Tip 2 – Practise saying “no”
Do you find yourself adapting to others and saying yes to additional tasks when your workload is already barely manageable? Do you say ‘yes’ and inwardly groan ‘no’? Where does taking on extra work when you’re already struggling actually get you? Does anyone notice if you’re always the last to leave work? Who benefits?
Saying ‘no’ can feel difficult if you feel compelled to please others most of the time, but saying ‘no’ to others is saying ‘yes’ to you! Saying ‘no’ when needed, is a good example of setting a healthy boundary for yourself and others. Sure, some won’t like it, and that’s okay, the sky won’t fall in if someone is displeased. Saying ‘no’ can be the best self-care activity you do this week!
Tip 3 – Ask for help when you need it
When saying ‘no’ isn’t a good or viable option, if you’re struggling with an already challenging workload, asking for help is the next best thing. But how are we when it comes to asking for help at work? How come many of us would prefer not to?
Sometimes there’s a worry that others will think that we’re weak and can’t cope but asking for help when we need it shows insight and strength. If you become overwhelmed this is not sustainable and your mental wellbeing will decline if the situation continues. It is okay and essential to ask for help when you need it.
Tip 4 – Clock out, log out!
So, you’ve left work but have you left work at work? How many of us take more work home with us to do? How many of us receive emails outside of working hours? How ridiculous would it seem if, while sat eating your evening meal or in your PJs unwinding before bed, a colleague appeared at your door with a job that needed doing? Most of us would be a little confused, irritated or even outraged. Yet, when the phone or tablet pings, generally speaking, most workers feel an obligation to read work emails and respond. Perhaps it’s the boss, and as they email outside of their work hours, you feel there’s an expectation that you have to continue to work too.
Don’t fall into that trap! Turn your emails / work phone off outside of working hours or, if checking emails is an absolute must, allow yourself a set time to do this with a time limit, say 15 minutes max. Putting in healthy boundaries to be unavailable for work makes you available for you, and the people and activities that you love.

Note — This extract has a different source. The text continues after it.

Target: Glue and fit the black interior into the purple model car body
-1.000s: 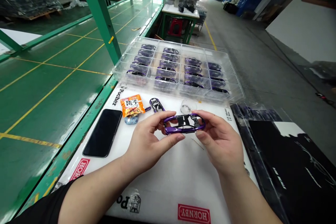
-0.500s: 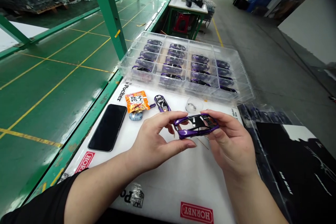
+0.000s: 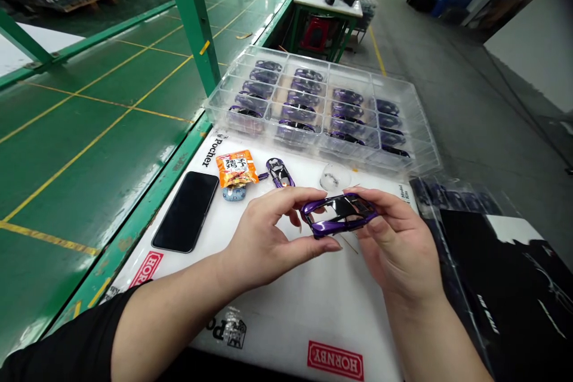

Tip 5 – Mentally clock out
Tip 4 was about physically clocking out but what if you struggle to switch off mentally? Practising tip 4 will help to some extent as you form a healthier habit around not allowing work interruptions to leak into your down time. But what about those all-intrusive mental interruptions?
Often, our minds wander to things that have happened during the day or we start to worry about things that we have to do tomorrow. Usually, there’s nothing you can do about those things right now, so spending time and energy ruminating, worrying, or creating mental lists of things to do the next day is wasted.
If you find that work worries intrude to the point that you struggle to relax or sleep at night, write them down and then let it go. You will soon notice that you have more head space for yourself and those close to you.
A good work-life balance is a protective factor against chronic stress and other mental health issues. Good employers will care about the well-being of their staff and have systems in place to promote and support this.
As individuals, we can also take responsibility for our own work-life balance by: making sure that we take those breaks, establishing healthy boundaries, asking for help when we need it, making time for ourselves, friends and family and recreation by clocking out-digitally, and decluttering our head space of work by getting it out and onto paper then letting it go until the next working day.